Bugün Muş'ta kapı kapı dolaşıp devamsızlık yapan öğrencilerin aileleriyle görüşüp ikna ederek 20 kız öğrenciyi okula döndüren öğretmenlerin hikayesini okudum. Daha önce de başka şehirlerde buna benzer çalışmaları yapan öğretmenler ya da sorumlu vatandaşların hikayesini anlatan haberler yapılmıştı. Kız çocuklarının eğitim ve sosyal haklar olarak hala çok fazla geri planda kaldığını söylemek çok yeni bir şey değil. Bunu artık hepimiz biliyoruz.
HAYALLERDEN VAZGEÇMEK
Ancak bu haber üzerinden dikkatimi çeken ve dikkatinizi çekmek istediğim konu, aslında bunun bir nevi 'çocuk işçi' sorunu olduğu.
Haberde şöyle bir ayrıntı var... Küçük kız, annesinin hasta olduğunu ve bakacak kimsesi olmadığı için okula gidemediğini söylüyor. Babası da bunu onaylıyor. Öğretmenler küçük Rabia'ya destek olacaklarına söz verip kızı ve babayı ikna ediyor.

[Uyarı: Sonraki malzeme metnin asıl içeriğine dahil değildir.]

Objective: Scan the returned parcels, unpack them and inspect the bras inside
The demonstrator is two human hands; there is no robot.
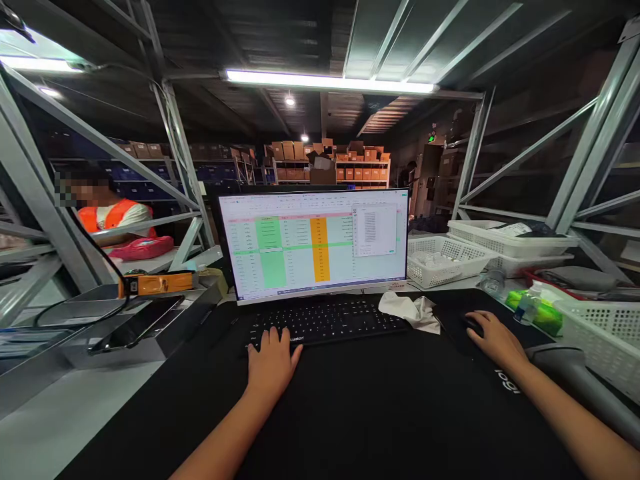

Bu habere konu olan çocuk bir kız çocuğu, ama biliyorum ki pek çok erkek çocuğu da ailesini geçindirmek için okulundan, spor kariyerinden, hayallerinden vazgeçiyor.
Ve bunlar, öyle köylerde, arka sokaklarda falan da değil, şehrin tam göbeğinde yaşanıyor. Annesi babası boşandığı için çok iyi bir basketbolcu olacakken çalışmak zorunda kalan birini çok yakından tanıyorum. Parkta basketbol oynayan çocukların arasına karışıyor ne zaman görse... Onlarla yaşayamadığı çocukluğunu yaşıyor.
KOLAY YOLU SEÇMEK
Kız-erkek fark etmeksizin bazı çocukların sırtında düşünülenden çok daha fazla yük var maalesef. Umarım Rabia hayallerine kavuşur kendi deyimiyle "ayakları üzerinde duran" bir birey olur. Ama küçük Rabia yine de şanslı çünkü onu gören, onun gibi çocukların peşinden koşan eğitim neferi öğretmenler hala var.
Ama can alıcı nokta, ailelerin çocuklarını bir kurtarıcı gibi görmekten vazgeçmesi, vazgeçirilmesi.
Evet aile önemli, aile bağları da... Zor durumda birbirine kenetlenmek de. Ama burada konu bu değil, kolay yolu seçen ve çocuklarına taşıyabileceklerinden fazlasını yükleyen ebeveynler!